§ **YOUR OBJECTIVE**
Your copy should repeat the data that follows exactly and contain no image.

§ **GIVEN INFORMATION**
===============

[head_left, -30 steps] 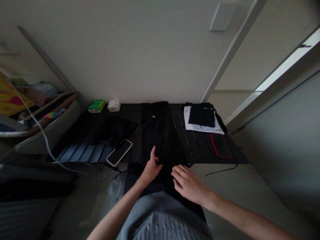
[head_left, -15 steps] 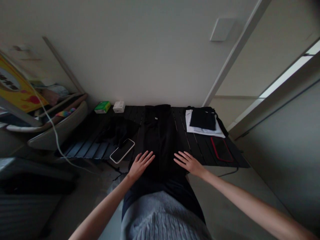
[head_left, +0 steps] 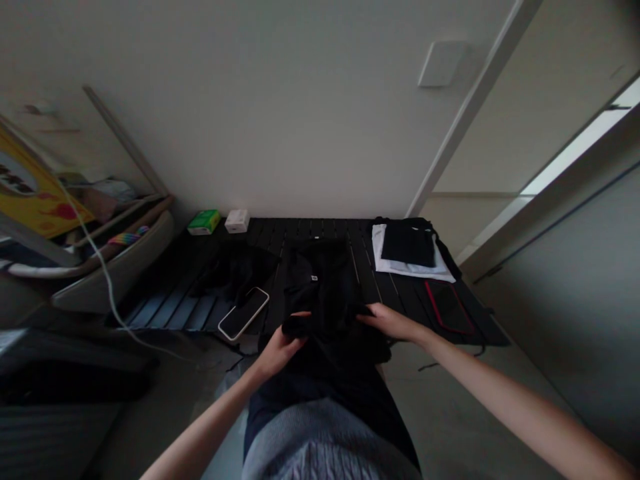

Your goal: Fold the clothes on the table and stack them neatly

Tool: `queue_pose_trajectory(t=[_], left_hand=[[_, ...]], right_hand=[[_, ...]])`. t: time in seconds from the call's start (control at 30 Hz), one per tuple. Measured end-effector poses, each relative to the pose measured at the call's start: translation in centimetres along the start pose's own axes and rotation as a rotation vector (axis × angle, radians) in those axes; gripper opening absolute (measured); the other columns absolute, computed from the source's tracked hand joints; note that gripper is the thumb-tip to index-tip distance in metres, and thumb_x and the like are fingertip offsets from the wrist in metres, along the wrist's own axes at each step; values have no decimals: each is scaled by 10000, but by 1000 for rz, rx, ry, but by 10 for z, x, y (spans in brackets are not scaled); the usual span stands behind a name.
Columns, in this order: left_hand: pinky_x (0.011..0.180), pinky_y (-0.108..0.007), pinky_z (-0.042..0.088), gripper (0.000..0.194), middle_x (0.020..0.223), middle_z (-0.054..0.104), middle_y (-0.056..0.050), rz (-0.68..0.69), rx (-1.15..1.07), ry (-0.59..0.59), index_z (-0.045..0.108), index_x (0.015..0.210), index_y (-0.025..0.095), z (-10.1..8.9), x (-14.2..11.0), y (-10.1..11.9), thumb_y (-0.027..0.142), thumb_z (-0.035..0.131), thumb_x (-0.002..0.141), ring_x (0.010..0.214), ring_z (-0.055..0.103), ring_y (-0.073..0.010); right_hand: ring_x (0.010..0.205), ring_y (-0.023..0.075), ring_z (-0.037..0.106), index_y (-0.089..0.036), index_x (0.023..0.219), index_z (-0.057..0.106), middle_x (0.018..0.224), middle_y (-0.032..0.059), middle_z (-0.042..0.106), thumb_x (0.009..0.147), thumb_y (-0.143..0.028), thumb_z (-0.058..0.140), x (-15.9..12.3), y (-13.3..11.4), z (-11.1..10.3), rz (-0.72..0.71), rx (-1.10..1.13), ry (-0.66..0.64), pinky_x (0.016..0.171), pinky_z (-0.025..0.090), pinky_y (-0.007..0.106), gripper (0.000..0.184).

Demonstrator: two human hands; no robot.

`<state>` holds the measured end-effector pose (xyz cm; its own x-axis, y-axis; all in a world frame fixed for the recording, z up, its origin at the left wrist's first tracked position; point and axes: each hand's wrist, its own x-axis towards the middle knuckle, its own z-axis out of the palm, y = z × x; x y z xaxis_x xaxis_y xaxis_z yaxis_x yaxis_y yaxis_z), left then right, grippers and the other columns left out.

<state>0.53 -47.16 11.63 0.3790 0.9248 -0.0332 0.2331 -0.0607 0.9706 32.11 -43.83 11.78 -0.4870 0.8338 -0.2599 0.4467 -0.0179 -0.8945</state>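
A black garment point(head_left: 325, 280) with a small white label lies lengthwise on the dark slatted table point(head_left: 363, 233), its near part hanging toward my body. My left hand point(head_left: 280, 347) grips a bunched fold at the garment's left side, thumb on top. On the other side my right hand point(head_left: 387, 321) has its fingers closed on the cloth, the fingertips partly hidden in the black fabric. What kind of garment it is I cannot make out in the dim light.
Left of the garment lie crumpled black cloth point(head_left: 235, 267) and a white-edged phone point(head_left: 244, 313). A green box point(head_left: 204, 222) and a white box point(head_left: 237, 221) stand by the wall. On the right are folded black and white clothes point(head_left: 410, 243) and a red-edged phone point(head_left: 449, 307).
Both hands, flat and spread on the cloth before, are now closed on it. The garment's far end has slid nearer to me and its near part is bunched.
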Motion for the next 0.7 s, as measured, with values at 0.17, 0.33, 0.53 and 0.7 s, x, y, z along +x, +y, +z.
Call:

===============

§ **RESULT OF THE EXERCISE**
[head_left, -30 steps] 
[head_left, -15 steps] 
[head_left, +0 steps] 

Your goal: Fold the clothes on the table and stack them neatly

Tool: `queue_pose_trajectory(t=[_], left_hand=[[_, ...]], right_hand=[[_, ...]])`. t: time in seconds from the call's start (control at 30 Hz), one per tuple. Measured end-effector poses, each relative to the pose measured at the call's start: translation in centimetres along the start pose's own axes and rotation as a rotation vector (axis × angle, radians) in those axes; gripper opening absolute (measured); the other columns absolute, computed from the source's tracked hand joints; note that gripper is the thumb-tip to index-tip distance in metres, and thumb_x and the like are fingertip offsets from the wrist in metres, along the wrist's own axes at each step; values have no decimals: each is scaled by 10000, but by 1000 for rz, rx, ry, but by 10 for z, x, y (spans in brackets are not scaled); the usual span stands behind a name.
Columns, in this order: left_hand: pinky_x (0.011..0.180), pinky_y (-0.108..0.007), pinky_z (-0.042..0.088), gripper (0.000..0.194), middle_x (0.020..0.223), middle_z (-0.054..0.104), middle_y (-0.056..0.050), rz (-0.68..0.69), rx (-1.15..1.07), ry (-0.59..0.59), index_z (-0.045..0.108), index_x (0.015..0.210), index_y (-0.025..0.095), z (-10.1..8.9), x (-14.2..11.0), y (-10.1..11.9), thumb_y (-0.027..0.142), thumb_z (-0.035..0.131), thumb_x (-0.002..0.141), ring_x (0.010..0.214), ring_z (-0.055..0.103), ring_y (-0.073..0.010); right_hand: ring_x (0.010..0.205), ring_y (-0.023..0.075), ring_z (-0.037..0.106), index_y (-0.089..0.036), index_x (0.023..0.219), index_z (-0.057..0.106), middle_x (0.018..0.224), middle_y (-0.032..0.059), middle_z (-0.042..0.106), thumb_x (0.009..0.147), thumb_y (-0.143..0.028), thumb_z (-0.058..0.140), x (-15.9..12.3), y (-13.3..11.4), z (-11.1..10.3), rz (-0.72..0.71), rx (-1.10..1.13), ry (-0.66..0.64), pinky_x (0.016..0.171), pinky_z (-0.025..0.090), pinky_y (-0.007..0.106), gripper (0.000..0.184).

Demonstrator: two human hands; no robot.

`<state>` holds the measured end-effector pose (xyz cm; its own x-axis, y-axis; all in a world frame fixed for the recording, z up, its origin at the left wrist's first tracked position; point and axes: each hand's wrist, its own x-axis towards the middle knuckle, its own z-axis out of the palm, y = z × x; x y z xaxis_x xaxis_y xaxis_z yaxis_x yaxis_y yaxis_z), left then right, grippers and the other columns left out.

<state>0.53 -47.16 11.63 0.3790 0.9248 -0.0332 0.2331 -0.0607 0.9706 32.11 -43.83 11.78 -0.4870 0.8338 -0.2599 0.4467 -0.0179 -0.8945</state>
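A black garment point(head_left: 325, 280) with a small white label lies lengthwise on the dark slatted table point(head_left: 363, 233), its near part hanging toward my body. My left hand point(head_left: 280, 347) grips a bunched fold at the garment's left side, thumb on top. On the other side my right hand point(head_left: 387, 321) has its fingers closed on the cloth, the fingertips partly hidden in the black fabric. What kind of garment it is I cannot make out in the dim light.
Left of the garment lie crumpled black cloth point(head_left: 235, 267) and a white-edged phone point(head_left: 244, 313). A green box point(head_left: 204, 222) and a white box point(head_left: 237, 221) stand by the wall. On the right are folded black and white clothes point(head_left: 410, 243) and a red-edged phone point(head_left: 449, 307).
Both hands, flat and spread on the cloth before, are now closed on it. The garment's far end has slid nearer to me and its near part is bunched.
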Motion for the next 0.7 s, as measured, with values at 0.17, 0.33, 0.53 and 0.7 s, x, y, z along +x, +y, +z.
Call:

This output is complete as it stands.